Боярин Василий недоверчиво посмотрел на Феофана, перевел взгляд на Рогнеду. Под тонким одеялом было заметно, как тяжело вздымается грудь девушки.
- К чему ты рассказал ее, старик?
- Не знаю, боярин. Просто пришла на ум, я тебе и поведал. А ты уж сам решай, как поступить.
- Ладно, лекарь, ступай! - боярин махнул рукой. - Сказка твоя хороша, но только для старух, коротающих свои последние дни, и для малых детей.
- Как знаешь, боярин. - Феофан поклонился и, опираясь на посох, медленно вышел из боярских покоев.

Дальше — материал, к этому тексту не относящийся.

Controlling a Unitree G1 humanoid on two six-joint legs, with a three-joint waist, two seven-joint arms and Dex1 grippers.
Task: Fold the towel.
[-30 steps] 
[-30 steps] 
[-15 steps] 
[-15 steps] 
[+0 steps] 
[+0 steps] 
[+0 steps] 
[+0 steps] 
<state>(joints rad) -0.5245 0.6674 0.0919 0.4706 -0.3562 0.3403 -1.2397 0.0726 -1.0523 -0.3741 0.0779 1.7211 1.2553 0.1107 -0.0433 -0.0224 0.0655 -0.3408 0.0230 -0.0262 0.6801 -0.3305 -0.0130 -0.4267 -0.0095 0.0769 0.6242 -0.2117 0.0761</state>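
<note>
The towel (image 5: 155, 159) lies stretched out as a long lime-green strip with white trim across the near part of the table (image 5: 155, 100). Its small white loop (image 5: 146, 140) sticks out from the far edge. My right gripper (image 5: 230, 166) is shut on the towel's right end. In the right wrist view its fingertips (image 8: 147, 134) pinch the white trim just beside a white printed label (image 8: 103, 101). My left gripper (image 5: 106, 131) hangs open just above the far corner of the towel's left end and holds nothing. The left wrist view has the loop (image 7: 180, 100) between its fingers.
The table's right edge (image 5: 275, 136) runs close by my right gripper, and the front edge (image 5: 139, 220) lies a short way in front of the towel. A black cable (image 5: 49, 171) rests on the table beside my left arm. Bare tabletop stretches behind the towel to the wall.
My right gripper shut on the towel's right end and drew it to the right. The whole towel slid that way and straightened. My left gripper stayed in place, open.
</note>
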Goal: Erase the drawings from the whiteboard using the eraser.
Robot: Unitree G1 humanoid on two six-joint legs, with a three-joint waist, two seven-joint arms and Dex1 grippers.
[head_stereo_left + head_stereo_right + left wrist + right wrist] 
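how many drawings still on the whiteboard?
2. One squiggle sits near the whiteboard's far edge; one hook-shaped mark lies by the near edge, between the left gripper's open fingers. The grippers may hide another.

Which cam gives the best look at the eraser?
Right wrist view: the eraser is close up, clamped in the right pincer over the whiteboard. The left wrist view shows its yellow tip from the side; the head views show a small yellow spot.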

Василий, оставшись один, прошелся по светелке, остановился около Рогнеды. В сказку, рассказанную лекарем, он не поверил, но терять Рогнеду не хотел. В голову пришла нежданная мысль. А вдруг понесла она от него? И вскоре на свет появится его сын, наследник? Такое вполне может быть, и тогда она должна жить. Василий подошел к образам, перекрестился. Все в руках божьих и только Он решает, кому жить, а кому умирать.
Покопавшись в памяти, Василий вспомнил, что нечто подобное слышал уже, когда был совсем еще юн. В древних былинах рассказывалось, что часто волхвы прибегали к этому способу, как к единственно верному. Верили они, что золото и камни, тая в себе какую-то неизвестную тайну, способны излечить от самого тяжелого недуга.
Василий остановился около двери, зычно крикнул:
- Гришка!
Отрок явился тотчас, остановился в дверях, вопросительно посмотрел на хозяина.
- Распорядись, чтоб в сенях не было никого. Чтоб ни одна живая душа не путалась под ногами. Гони всех в шею и сам проваливай куда подальше. Увижу кого - батогов отведаете.
- Сделаю, боярин! - Гришка не высказал удивления, поклонился и убежал выполнять повеление хозяина.
Василий выглянул в окно, увидел, как забегала дворня, приметил стражников, выгоняющих всех домашних на улицу. Среди них метался Гришка, иногда покрикивая на особо нерасторопных. Вскоре топот от множества ног в коридорах стих. Боярин еще выждал немного, подошел к ложу, скинул одеяло и поднял на руки почти бестелесную девушку.
Выйдя в коридор, подошел к заветной двери и, придерживая одной рукой ношу, отпер. Изнутри привычно пахнуло холодом и сыростью. Задвинув дверь на место, стал спускаться в подземелье.
Положив Рогнеду на ворох соломы, принялся доставать из ящиков золото, камни драгоценные, украшения и сваливать в одну кучу. Все делал не спеша, без торопливости, как привык всегда. Умаявшись, сел передохнуть, прислушался к себе. Губы тронула усмешка. Что он делает? Иль действительно так дорога ему эта холопка, раз решил принести ее в самое сокровенное? Но мысль пришла и тут же упорхнула, так и не додуманная до конца, а Василий вновь принялся за прерванное дело.